(Beginning of Provided data)

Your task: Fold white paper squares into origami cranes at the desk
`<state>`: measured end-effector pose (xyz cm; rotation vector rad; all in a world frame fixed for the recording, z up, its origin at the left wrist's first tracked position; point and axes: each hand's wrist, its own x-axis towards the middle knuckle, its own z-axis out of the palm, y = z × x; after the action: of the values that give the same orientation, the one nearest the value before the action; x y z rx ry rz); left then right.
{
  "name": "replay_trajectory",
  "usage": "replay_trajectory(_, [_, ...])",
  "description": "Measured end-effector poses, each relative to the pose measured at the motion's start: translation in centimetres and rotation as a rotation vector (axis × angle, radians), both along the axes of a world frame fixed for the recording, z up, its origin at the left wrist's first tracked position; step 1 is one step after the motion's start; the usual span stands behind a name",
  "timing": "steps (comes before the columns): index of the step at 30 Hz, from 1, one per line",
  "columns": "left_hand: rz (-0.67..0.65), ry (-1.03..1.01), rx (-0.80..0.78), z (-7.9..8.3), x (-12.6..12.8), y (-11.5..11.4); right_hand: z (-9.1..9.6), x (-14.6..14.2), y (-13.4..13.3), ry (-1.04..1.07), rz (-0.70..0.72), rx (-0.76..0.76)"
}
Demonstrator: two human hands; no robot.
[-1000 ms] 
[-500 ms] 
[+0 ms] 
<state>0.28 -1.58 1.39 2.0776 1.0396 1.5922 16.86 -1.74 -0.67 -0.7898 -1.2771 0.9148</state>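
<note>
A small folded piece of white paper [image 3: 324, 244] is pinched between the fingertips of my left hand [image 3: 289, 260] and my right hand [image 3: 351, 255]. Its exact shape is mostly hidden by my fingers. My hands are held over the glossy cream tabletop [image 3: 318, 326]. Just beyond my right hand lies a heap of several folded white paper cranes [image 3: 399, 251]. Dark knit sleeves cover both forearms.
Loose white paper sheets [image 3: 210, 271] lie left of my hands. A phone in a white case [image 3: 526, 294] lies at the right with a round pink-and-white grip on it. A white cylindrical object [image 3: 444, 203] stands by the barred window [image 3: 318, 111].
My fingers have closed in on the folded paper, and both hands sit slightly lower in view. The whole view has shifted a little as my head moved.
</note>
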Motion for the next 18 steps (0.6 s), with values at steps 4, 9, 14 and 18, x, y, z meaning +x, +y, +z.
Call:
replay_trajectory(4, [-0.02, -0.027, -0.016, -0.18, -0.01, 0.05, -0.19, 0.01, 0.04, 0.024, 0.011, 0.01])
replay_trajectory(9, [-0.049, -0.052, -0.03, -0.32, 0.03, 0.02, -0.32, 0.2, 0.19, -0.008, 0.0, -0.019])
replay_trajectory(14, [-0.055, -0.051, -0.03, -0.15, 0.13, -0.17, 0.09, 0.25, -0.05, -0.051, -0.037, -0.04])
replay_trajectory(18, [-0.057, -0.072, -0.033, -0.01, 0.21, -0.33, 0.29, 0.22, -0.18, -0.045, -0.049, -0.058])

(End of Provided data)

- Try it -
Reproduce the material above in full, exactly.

- Result of the exercise -
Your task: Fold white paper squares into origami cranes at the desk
`<state>`: measured end-effector pose (xyz cm; rotation vector rad; all in a world frame fixed for the recording, z up, its origin at the left wrist's first tracked position; point and axes: each hand's wrist, its own x-axis towards the middle knuckle, its own z-axis out of the palm, y = z × x; after the action: of the values that give the same orientation, the one nearest the value before the action; x y z rx ry rz); left then right.
{
  "name": "replay_trajectory",
  "usage": "replay_trajectory(_, [_, ...])",
  "description": "Measured end-effector poses, each relative to the pose measured at the motion's start: translation in centimetres and rotation as a rotation vector (axis × angle, radians), both along the axes of a world frame fixed for the recording, z up, its origin at the left wrist's first tracked position; step 1 is one step after the motion's start; the usual span stands behind a name",
  "timing": "steps (comes before the columns): index of the step at 30 Hz, from 1, one per line",
  "columns": "left_hand: rz (-0.67..0.65), ry (-1.03..1.01), rx (-0.80..0.78), z (-7.9..8.3), x (-12.6..12.8), y (-11.5..11.4); right_hand: z (-9.1..9.6), x (-14.6..14.2), y (-13.4..13.3), ry (-1.04..1.07), rz (-0.70..0.72), rx (-0.76..0.76)"
}
Demonstrator: two human hands; no robot.
[-1000 ms] 
[-500 ms] 
[+0 ms] 
<state>0.28 -1.58 1.39 2.0776 1.0396 1.5922 16.86 -1.74 -0.67 -0.7898 -1.2771 0.9148</state>
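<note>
A small folded piece of white paper [image 3: 324, 244] is pinched between the fingertips of my left hand [image 3: 289, 260] and my right hand [image 3: 351, 255]. Its exact shape is mostly hidden by my fingers. My hands are held over the glossy cream tabletop [image 3: 318, 326]. Just beyond my right hand lies a heap of several folded white paper cranes [image 3: 399, 251]. Dark knit sleeves cover both forearms.
Loose white paper sheets [image 3: 210, 271] lie left of my hands. A phone in a white case [image 3: 526, 294] lies at the right with a round pink-and-white grip on it. A white cylindrical object [image 3: 444, 203] stands by the barred window [image 3: 318, 111].
My fingers have closed in on the folded paper, and both hands sit slightly lower in view. The whole view has shifted a little as my head moved.
</note>
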Motion for the next 18 steps (0.6 s), with values at steps 4, 9, 14 and 18, x, y, z meaning +x, +y, +z.
Call:
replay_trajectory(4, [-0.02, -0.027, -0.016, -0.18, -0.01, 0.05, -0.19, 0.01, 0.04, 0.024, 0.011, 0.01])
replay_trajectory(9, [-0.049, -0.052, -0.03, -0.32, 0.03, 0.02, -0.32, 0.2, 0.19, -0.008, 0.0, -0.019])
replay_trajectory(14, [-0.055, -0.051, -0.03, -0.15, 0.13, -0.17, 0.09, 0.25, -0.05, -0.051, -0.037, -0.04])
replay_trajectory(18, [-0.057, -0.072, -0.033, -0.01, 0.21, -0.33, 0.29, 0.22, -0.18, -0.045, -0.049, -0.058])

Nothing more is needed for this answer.